The eminent Judge Cardozo, speaking for the court, reviewed the application of the presumption of legitimacy starting with the “ rule of the four seas ” in the seventeenth century, which he observed was “ exploded ” because of its “absolute nonsense” as early as 1732, and (p. 7) “ since then the presumption of legitimacy, like other presumptions, such as those of regularity and innocence, has been subject to be rebutted, though there have been varying statements of the cogency of the evidence sufficient to repel it.”
He then reviews the various phrases used by the courts to describe the quantum of evidence necessary to overcome the presumption and concludes (p. 8) “what is meant by these pronouncements, however differently phrased, is this and nothing more, that the presumption will not fail unless common sense and reason are outraged by a holding that it abides. If husband and wife are living together in the conjugal relation, legitimacy will be presumed, though the wife has harbored an adulterer * * * It may even be presumed though *576the spouses are living apart if there is a fair basis for the belief that at times they may have come together. Whether such a basis exists in any given instance is to be determined, however, in the light of experience and reason. The presumption does not consecrate as truth the extravagantly improbable, which may be one, for ends juridical, with the indubitable false.”
It is clear from the foregoing that the principal, if not the sole, determining factor in the application of the presumption, at that time, was access by the husband to the wife. This was the point upon which a number of subsequent cases turned, Matter of Mannain v. Lay (33 A D 2d 1024, affd. 27 N Y 2d 690); Commissioner of Public Welfare v. Koehler (284 N. Y. 260); Commissioner of Public Welfare v. Rose (283 App. Div. 781); and Matter of Black v. Brown (27 A D 2d 683), among others.
However, while the logic and reasoning of Judge Cardozo has not been affected by the passage of the years since 1930, science has. In 1935 .the Legislature first recognized the value of blood grouping tests and enacted a statute allowing an exclusionary result in evidence in a paternity case.
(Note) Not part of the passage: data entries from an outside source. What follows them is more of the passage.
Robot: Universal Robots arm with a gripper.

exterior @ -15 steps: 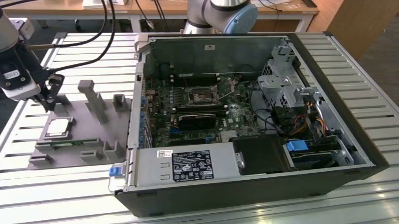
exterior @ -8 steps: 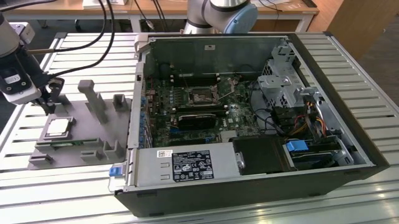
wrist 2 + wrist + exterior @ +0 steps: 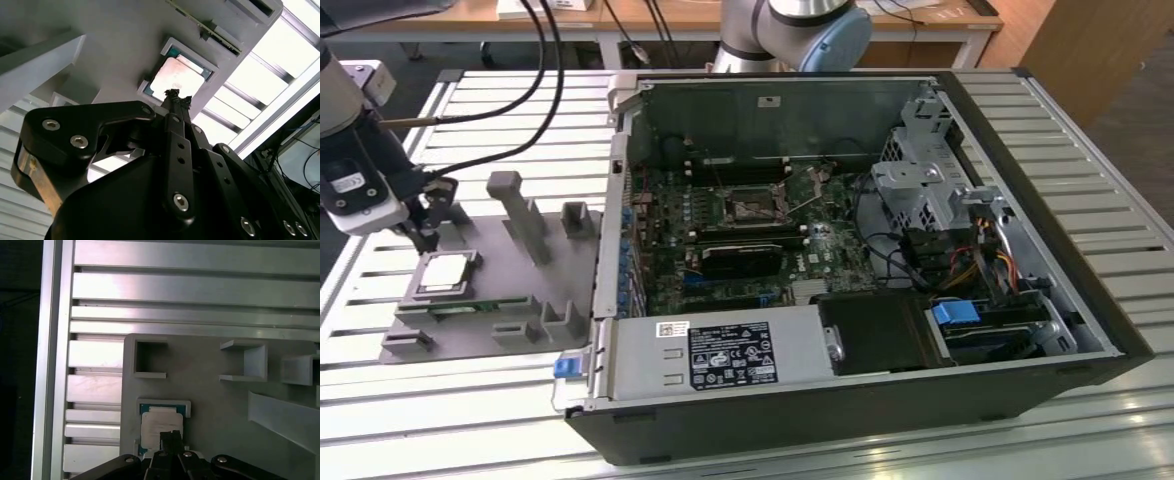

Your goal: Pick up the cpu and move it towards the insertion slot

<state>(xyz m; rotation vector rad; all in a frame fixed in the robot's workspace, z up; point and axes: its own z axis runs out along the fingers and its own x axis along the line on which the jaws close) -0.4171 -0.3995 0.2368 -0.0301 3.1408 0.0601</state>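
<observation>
The cpu lies flat with its pale metal top up in a square holder at the near left of the grey tray. My gripper hangs just above the cpu's far edge, its thin fingers shut together with nothing between them. In both wrist views the fingertips sit over the cpu, apart from it. The insertion slot, a square metal-framed socket, is on the motherboard inside the open computer case, to the exterior view's right of the tray.
Upright blocks rise from the tray between the cpu and the case wall. Inside the case are a black card, a power supply and a drive cage. All rests on a slatted aluminium table.
</observation>
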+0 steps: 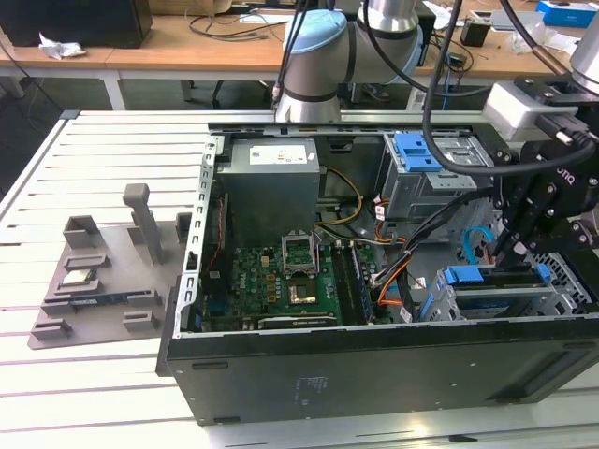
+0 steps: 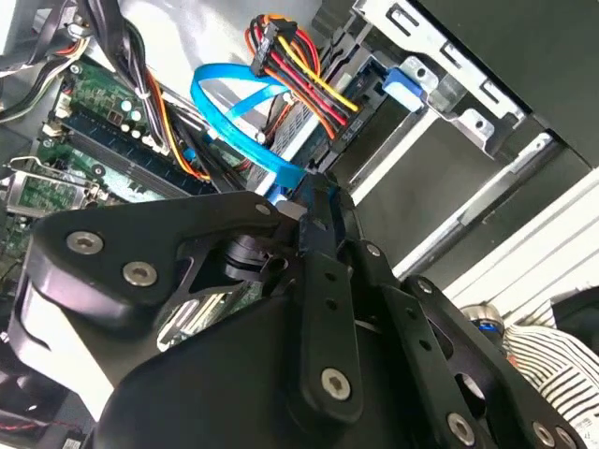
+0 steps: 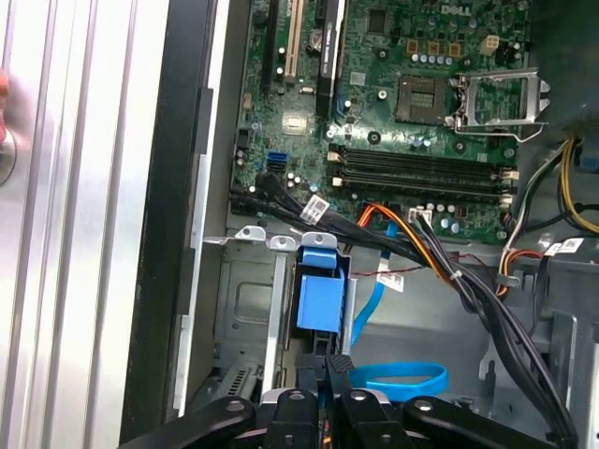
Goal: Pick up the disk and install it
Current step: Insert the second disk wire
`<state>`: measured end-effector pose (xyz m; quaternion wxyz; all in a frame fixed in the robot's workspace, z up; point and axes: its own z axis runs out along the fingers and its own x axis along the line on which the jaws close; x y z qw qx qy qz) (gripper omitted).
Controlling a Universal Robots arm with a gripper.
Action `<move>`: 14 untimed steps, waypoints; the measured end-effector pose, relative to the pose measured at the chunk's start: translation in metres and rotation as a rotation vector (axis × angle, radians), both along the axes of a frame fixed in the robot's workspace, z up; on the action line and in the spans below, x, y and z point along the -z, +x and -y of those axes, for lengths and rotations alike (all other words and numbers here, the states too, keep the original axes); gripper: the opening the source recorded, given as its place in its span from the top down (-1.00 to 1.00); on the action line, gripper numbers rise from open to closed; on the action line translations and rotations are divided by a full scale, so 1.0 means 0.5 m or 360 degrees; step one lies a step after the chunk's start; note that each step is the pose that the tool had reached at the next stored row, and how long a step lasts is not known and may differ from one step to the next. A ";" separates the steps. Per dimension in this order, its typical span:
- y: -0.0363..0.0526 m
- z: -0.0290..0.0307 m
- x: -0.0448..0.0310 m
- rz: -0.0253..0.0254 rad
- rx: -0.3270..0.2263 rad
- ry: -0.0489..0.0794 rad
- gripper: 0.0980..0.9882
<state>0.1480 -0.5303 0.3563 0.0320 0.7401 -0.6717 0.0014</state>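
Observation:
The disk lies flat in the drive cage at the case's corner on the exterior view's right, near the front wall. It is a silver slab with blue plastic rails. In the first wrist view its blue plastic end sits between the cage's metal walls. My black gripper hangs just above the disk. Its fingers stand pressed together in both wrist views, tips right by the blue end, with nothing visibly between them. In the second wrist view my gripper ends beside a blue ribbon cable.
The open computer case lies on a slatted white table. Inside are the motherboard, a grey power-supply box, a second cage with a blue latch and bundled wires. A grey fixture lies at the exterior view's left.

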 end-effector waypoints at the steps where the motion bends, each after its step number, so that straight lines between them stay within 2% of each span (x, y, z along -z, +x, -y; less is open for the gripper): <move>1: 0.001 0.000 0.004 -0.00006 0.0000 0.0000 0.86; 7: 0.011 -0.002 0.012 -0.00017 0.0000 0.0000 0.86; 14: 0.012 -0.002 0.023 -0.00017 0.0000 0.0002 0.86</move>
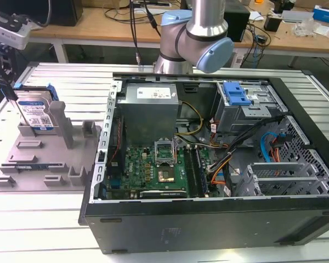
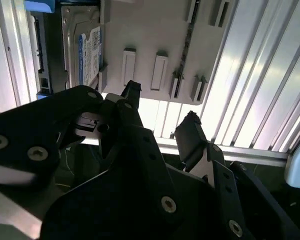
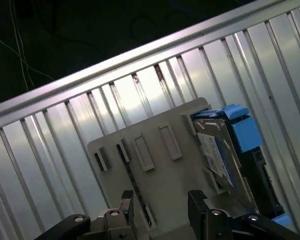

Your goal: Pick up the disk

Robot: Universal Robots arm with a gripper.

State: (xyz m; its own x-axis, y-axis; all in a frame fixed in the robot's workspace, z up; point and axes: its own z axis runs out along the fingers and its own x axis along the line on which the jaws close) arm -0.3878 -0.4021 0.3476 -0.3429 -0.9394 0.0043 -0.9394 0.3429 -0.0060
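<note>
Disk (image 1: 35, 113) sits at the far end of the grey fixture tray (image 1: 41, 159), on the exterior view's left. It is propped up at a tilt with its white-and-blue label (image 1: 38, 119) facing out. Blue side rails (image 1: 55, 106) run along its edges, and one grey upright post (image 1: 66, 131) of the tray stands just beside it. In both wrist views the disk lies at one end of the tray, label showing, with a blue rail on its outer edge (image 3: 245, 131). Claw (image 2: 161, 107) is spread wide and empty, with a clear gap between the two black fingers (image 2: 131, 95). It is off the disk and hangs over the tray's other part, near a pair of raised rectangular tabs (image 2: 144, 67); whether the fingertips touch the tray I cannot tell. In the first wrist view both fingertips again stand apart over the tray's bare grey face, with the disk off to one side of them. The tray rests on a ribbed aluminium desk (image 1: 71, 82), whose slats run under and past it. Beside the tray, toward the exterior view's right, an open black computer case (image 1: 208, 219) lies on the same desk, its edge close to the tray. Inside it are a green motherboard (image 1: 153, 167), a grey metal power supply box (image 1: 148, 112) and a blue-fronted drive cage (image 1: 236, 97). A silver-and-blue joint of the arm (image 1: 200, 33) rises behind the case.
</note>
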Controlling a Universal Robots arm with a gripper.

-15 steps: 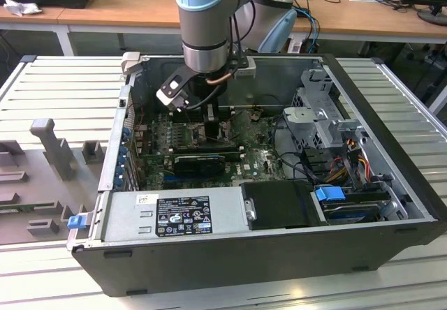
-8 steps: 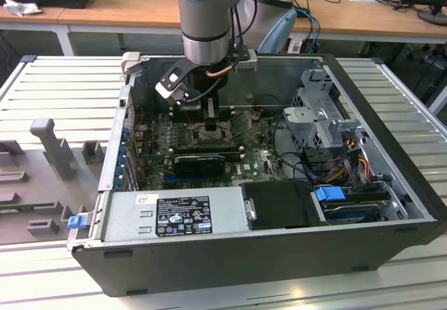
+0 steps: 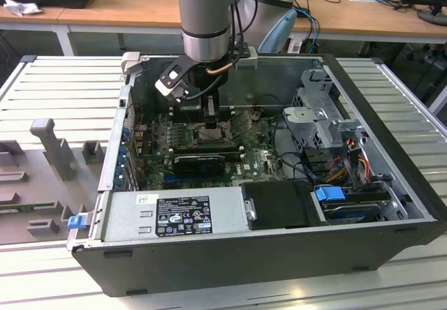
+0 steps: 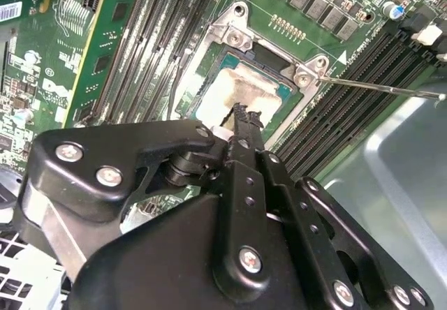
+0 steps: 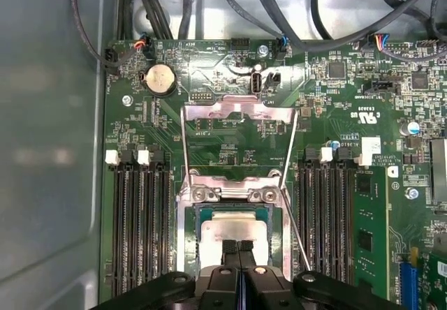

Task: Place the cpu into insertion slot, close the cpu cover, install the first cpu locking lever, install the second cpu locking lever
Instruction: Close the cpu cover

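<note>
Jaws pressed together over cpu (image 5: 237, 226) in insertion slot (image 5: 185, 254), cpu cover (image 5: 237, 118) lying open, memory slots (image 5: 140, 226) flanking

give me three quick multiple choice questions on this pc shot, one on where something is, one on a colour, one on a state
1. Where is the chip?
A. in the socket
B. on the memory slots
C. outside the case

2. What colour is the circuit board?
A. red
B. green
C. white

3. The socket cover is
A. shut over the chip
B. flipped open, off the chip
C. lying outside the case

Answers:
1 A: its pale top sits inside the socket's metal rim.
2 B: green shows all around the socket.
3 B: the frame lies back beyond the socket, with board showing through its cut-out.
</note>
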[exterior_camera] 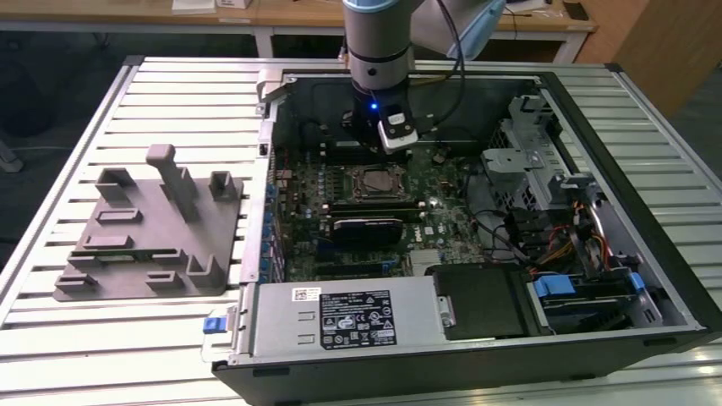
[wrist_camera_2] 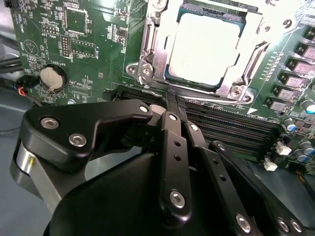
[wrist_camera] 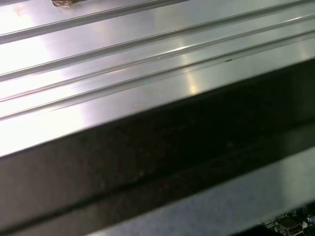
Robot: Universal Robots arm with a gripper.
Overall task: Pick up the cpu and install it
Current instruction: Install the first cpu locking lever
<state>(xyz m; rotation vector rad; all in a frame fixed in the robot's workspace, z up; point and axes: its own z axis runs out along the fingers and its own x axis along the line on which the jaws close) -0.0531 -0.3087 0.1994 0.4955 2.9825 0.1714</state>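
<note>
Pressed together with nothing between them, the gripper's (wrist_camera_2: 170, 98) black fingers (wrist_camera_2: 173, 147) hang just above the motherboard (wrist_camera_2: 88, 44), their tips over the memory slots (wrist_camera_2: 221, 125) that run beside the processor socket (wrist_camera_2: 147, 64). Just past those tips in the second wrist view, the cpu (wrist_camera_2: 204, 46) lies flat inside the socket, its pale silver top facing up and framed on all sides by the socket's metal bracket. A round coin battery (wrist_camera_2: 51, 77) sits on the green board off to one side of the socket.

Seen from the exterior view, the gripper (exterior_camera: 373, 144) reaches down from the arm (exterior_camera: 378, 42) into the open computer case (exterior_camera: 665, 296), close to the case's far wall. The cpu (exterior_camera: 374, 180) shows as a small light square in the middle of the board, just nearer the camera than the gripper. Inside the case too are a silver power supply box (exterior_camera: 344, 317) with a white label along the near edge, a black drive (exterior_camera: 485, 300) beside it, and a bundle of cables (exterior_camera: 553, 245) toward the exterior view's right. Outside the case, on the slatted metal table (exterior_camera: 113, 338), a grey plastic fixture (exterior_camera: 152, 233) with upright blocks stands to the exterior view's left.
</note>
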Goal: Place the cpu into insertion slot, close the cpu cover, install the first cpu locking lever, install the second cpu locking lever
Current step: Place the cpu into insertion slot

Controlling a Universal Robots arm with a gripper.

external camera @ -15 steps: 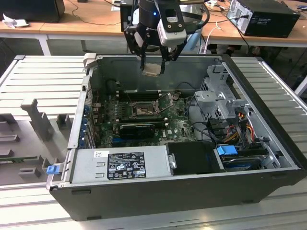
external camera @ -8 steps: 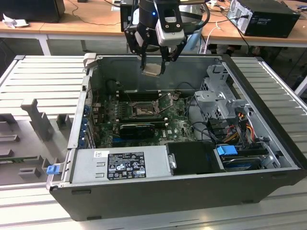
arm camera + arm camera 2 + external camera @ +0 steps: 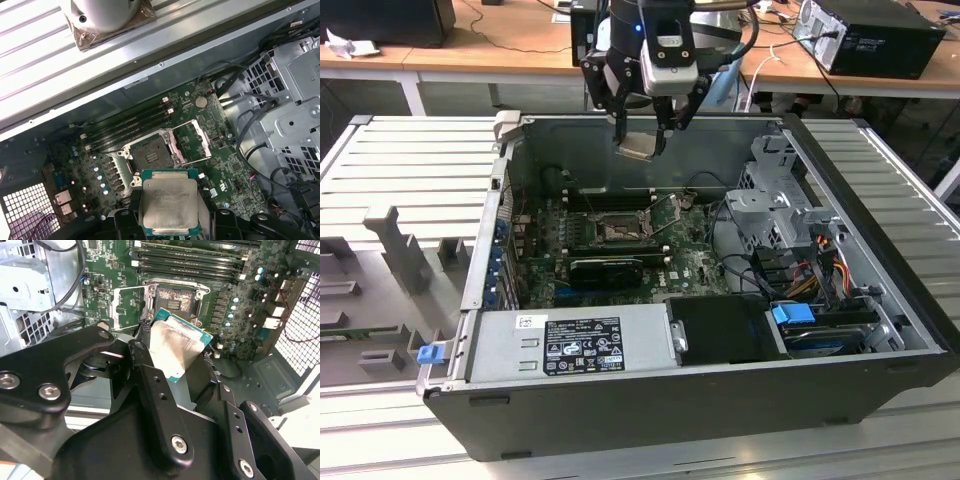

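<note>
Hanging above the insertion slot, your gripper is clamped on the cpu by its edges, metal face up, likely so the underside meets the slot cleanly. Beside the slot, the cpu cover stands flipped open, leaving it bare for the chip.

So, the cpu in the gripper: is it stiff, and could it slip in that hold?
Probably stiff: the cpu looks like a flat, metal-faced plate, unbent in the gripper. Its smooth face may be slippery, and it seems pinched only at its edges, so a tilt could loosen it. Likely light, being thin.
</note>
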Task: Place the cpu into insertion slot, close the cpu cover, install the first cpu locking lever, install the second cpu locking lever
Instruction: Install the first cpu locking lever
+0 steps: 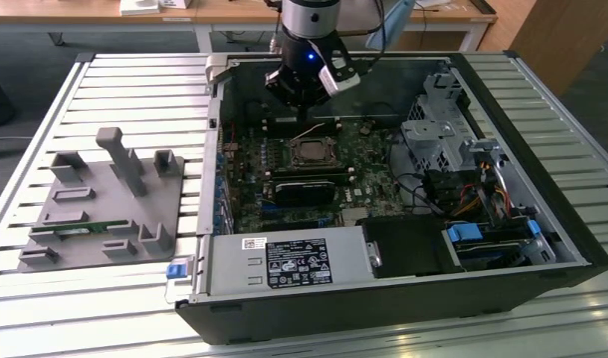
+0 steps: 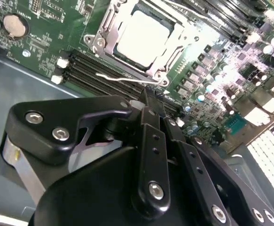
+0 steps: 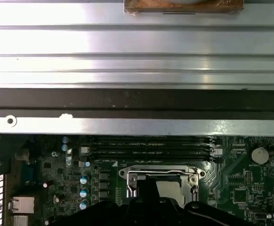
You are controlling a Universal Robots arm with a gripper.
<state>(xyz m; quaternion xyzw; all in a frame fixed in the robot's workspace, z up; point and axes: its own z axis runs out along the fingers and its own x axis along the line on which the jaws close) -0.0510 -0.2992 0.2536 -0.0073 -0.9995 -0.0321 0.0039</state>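
Observation:
The cpu (image 2: 141, 35), with a pale silver top, lies in the insertion slot (image 1: 312, 151) on the green motherboard. The cpu cover (image 2: 122, 63), a thin metal frame, lies flat around it. A thin wire locking lever (image 2: 120, 76) runs along the socket edge nearest the memory slots; it appears again as the locking lever (image 3: 160, 171). In the exterior view my gripper (image 1: 301, 119) hangs just behind the socket. Its black fingers (image 2: 151, 136) come together at the gripper (image 2: 145, 96) tip, shut and holding nothing, right beside that lever. The gripper (image 3: 151, 188) body hides part of the chip.
The case wall (image 3: 137, 99) rises close behind the memory slots (image 3: 146, 148). A black card (image 1: 304, 190) lies in front of the socket, a grey power-supply box (image 1: 283, 265) at the front, and a drive cage (image 1: 443, 134) on the exterior view's right. A grey fixture plate (image 1: 104, 201) sits outside the case.

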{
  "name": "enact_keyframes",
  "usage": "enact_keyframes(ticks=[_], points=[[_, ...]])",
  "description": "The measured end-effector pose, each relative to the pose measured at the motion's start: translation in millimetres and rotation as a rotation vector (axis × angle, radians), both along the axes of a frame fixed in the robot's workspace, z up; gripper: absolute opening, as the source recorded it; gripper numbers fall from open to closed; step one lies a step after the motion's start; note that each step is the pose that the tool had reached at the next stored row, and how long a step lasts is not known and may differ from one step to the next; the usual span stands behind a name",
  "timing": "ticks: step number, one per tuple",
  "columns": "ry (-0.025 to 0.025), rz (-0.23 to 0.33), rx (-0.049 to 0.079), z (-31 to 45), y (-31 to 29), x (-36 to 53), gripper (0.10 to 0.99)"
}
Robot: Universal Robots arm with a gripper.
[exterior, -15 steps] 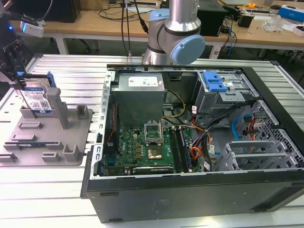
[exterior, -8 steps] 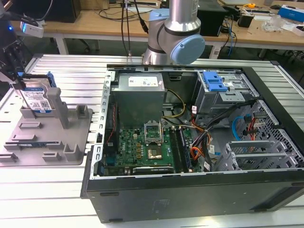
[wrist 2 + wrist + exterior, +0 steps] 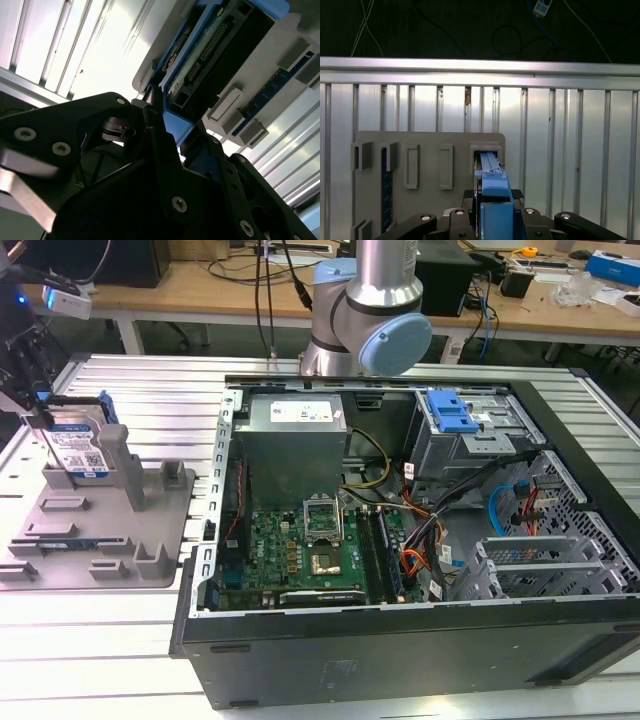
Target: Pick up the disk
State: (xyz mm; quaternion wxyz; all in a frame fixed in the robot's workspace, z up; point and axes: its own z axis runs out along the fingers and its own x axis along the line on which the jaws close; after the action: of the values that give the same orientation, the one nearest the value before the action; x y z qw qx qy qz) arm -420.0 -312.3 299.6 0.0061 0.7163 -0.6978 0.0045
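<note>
My tool [image 3: 492, 220] is clamped on the disk [image 3: 76, 448], fingers [image 3: 160, 135] pressed on its blue side rails. Disk stands on edge at the grey fixture tray [image 3: 100, 530], far left of the exterior view, on the ribbed worktop [image 3: 90, 640].

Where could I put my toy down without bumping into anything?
The ribbed metal table is bare in front of the grey fixture tray, and also behind the tray, toward the table's far rail. It is crowded on the tray's posts, where the gripper is closed on the disk, and inside the open computer case.
</note>
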Motion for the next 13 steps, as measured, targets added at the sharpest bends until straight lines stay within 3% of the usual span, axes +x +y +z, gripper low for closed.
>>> enact_keyframes(ticks=[5, 8, 11, 13], points=[[0.0, 0.0, 0.001, 14.2, 0.1, 0.0, 0.369], [0.0002, 0.0, 0.001, 31.1, 0.1, 0.0, 0.369], [0.0001, 0.0, 0.001, 54.5, 0.1, 0.0, 0.369], [0.0002, 0.0, 0.001, 64.2, 0.0, 0.0, 0.369]])
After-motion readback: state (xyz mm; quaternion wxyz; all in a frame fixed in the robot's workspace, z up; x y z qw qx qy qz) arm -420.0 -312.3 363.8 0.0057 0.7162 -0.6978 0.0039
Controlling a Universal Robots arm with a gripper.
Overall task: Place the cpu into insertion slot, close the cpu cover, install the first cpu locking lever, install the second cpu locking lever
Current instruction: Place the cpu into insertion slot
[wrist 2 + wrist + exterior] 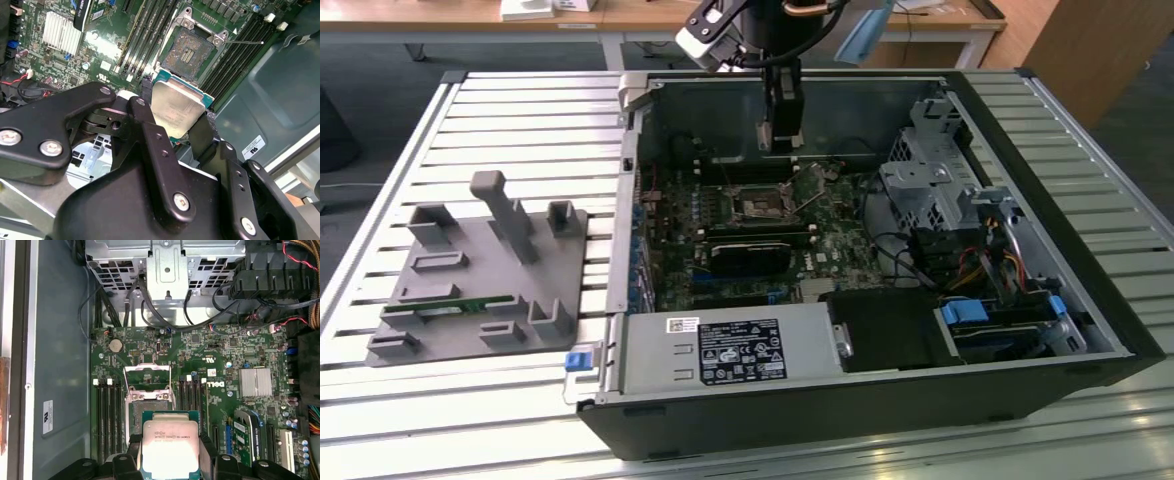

Such evidence has been given increasingly greater credence ovey the years to the point where in Anonymous v. Anonymous (1 A D 2d 312), Judge Beldock, speaking for the Second Department said (p. 316): “ The .tests of course will be relevant only if they show noncompatability # * * If so, such evidence should be deemed conclusive as to nonpaternity.” (Emphasis added.)
It is apparent, therefore, that the presumption of legitimacy, while losing none of its cogency and still serving its laudable purposes, is nonetheless just another legal presumption, an inference to be used in the absence of1 conclusive evidence to the contrary, access in the days of Judge Cardozo, blood tests today, and who knows what tomorrow may bring.
A trial has often been described as a search for the truth. The tools available to us in this search have changed, but never the objective, and we must not lose sight of the forest for the trees. We must also avoid the temptation to conclude that things are the way we would like them to be as opposed to what they are in fact. The presumption of legitimacy was never intended to suppress the truth and perpetuate a falsehood, which, I conclude, would be the result if it were allowed to control the decision in this case.
Therefore, I hold that the presumption has been rebutted by the evidence and since the intervenor could not be the *577father of the child herein, the testimony of the petitioner and the admission of the respondent are sufficient to establish paternity in the respondent.
The petition is granted. The respondent, Ben B. is declared to be the natural father of the child who shall henceforth be known by the name H. L. B. and that all public and other records be corrected and amended to so state.